◆ WHAT YOU NEED TO DO ◆
Select and reproduce each line of the listing below that bears the string "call".

◆ DATA EXTRACT ◆

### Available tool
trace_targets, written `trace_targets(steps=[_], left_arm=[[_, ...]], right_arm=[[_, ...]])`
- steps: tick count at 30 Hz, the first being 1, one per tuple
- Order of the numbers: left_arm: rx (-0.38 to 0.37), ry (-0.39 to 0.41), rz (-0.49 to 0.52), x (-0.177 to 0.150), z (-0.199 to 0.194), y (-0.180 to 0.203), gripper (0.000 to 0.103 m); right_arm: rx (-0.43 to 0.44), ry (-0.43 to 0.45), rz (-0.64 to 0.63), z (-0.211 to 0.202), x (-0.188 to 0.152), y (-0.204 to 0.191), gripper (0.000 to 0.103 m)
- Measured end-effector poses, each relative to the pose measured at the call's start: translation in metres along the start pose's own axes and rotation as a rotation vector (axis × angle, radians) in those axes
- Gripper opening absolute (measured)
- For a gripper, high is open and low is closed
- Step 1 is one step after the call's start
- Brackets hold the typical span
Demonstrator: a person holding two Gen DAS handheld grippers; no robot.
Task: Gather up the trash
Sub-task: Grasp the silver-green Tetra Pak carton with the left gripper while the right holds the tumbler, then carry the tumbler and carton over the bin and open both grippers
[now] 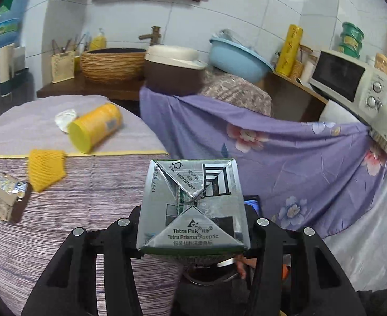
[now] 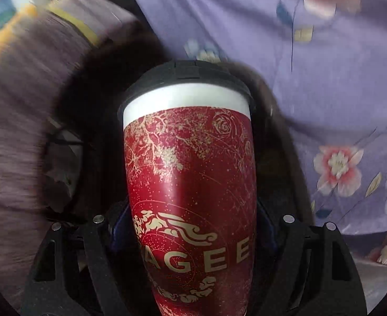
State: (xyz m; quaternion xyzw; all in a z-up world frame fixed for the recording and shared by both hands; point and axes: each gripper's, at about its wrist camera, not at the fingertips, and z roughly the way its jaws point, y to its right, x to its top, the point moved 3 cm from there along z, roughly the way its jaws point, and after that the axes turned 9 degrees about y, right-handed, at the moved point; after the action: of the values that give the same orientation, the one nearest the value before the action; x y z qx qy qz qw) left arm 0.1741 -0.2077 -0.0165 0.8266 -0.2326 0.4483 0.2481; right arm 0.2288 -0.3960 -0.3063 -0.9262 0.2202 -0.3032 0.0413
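Meanwhile, silver Tetra Pak carton (image 1: pixel 192 205) clamped in left gripper (image 1: pixel 193 226); red lidded paper cup (image 2: pixel 190 184) gripped by right gripper (image 2: pixel 190 226). Carry step judged; drop-off needed, bin unseen.

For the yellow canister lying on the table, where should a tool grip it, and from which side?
Grip the yellow canister across its round body near the middle, coming from above. It lies on its side on the striped tablecloth, flat end toward the camera, so the curved sides are free for the fingers.

Your left wrist view looks across the worktop (image 1: pixel 61 210) toward the wall; your right points steeply down; both share the floral cloth (image 1: pixel 285 158).
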Motion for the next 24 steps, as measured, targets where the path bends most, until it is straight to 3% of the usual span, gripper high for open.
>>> trace_targets(steps=[3, 9, 15, 24], left_arm=[[-0.02, -0.03, 0.009, -0.012, 0.013, 0.013, 0.049], [-0.046, -0.084, 0.001, -0.03, 0.036, 0.024, 0.049], [-0.064, -0.123, 0.01, -0.043, 0.053, 0.034, 0.049], [-0.069, -0.246, 0.037, -0.092, 0.104, 0.052, 0.049]], right_arm=[[-0.032, -0.05, -0.001, 0.015, -0.003, -0.001, 0.078], [-0.038, -0.009, -0.004, 0.003, -0.001, -0.006, 0.088], [-0.05, 0.105, 0.021, -0.047, 0.002, 0.01, 0.088], [-0.149, 0.296, 0.044, -0.137, -0.006, 0.058, 0.088]])
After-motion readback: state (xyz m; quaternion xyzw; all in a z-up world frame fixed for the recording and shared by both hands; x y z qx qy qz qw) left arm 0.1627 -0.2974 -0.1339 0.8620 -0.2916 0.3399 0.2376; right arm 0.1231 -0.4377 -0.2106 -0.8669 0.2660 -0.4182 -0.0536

◆ SOLUTION ◆
- Measured end-effector poses, each relative to the pose measured at the call's start: translation in metres along the start pose's own axes and rotation as a rotation vector (axis × angle, radians) in those axes
- Step 1 is one step after the call's start

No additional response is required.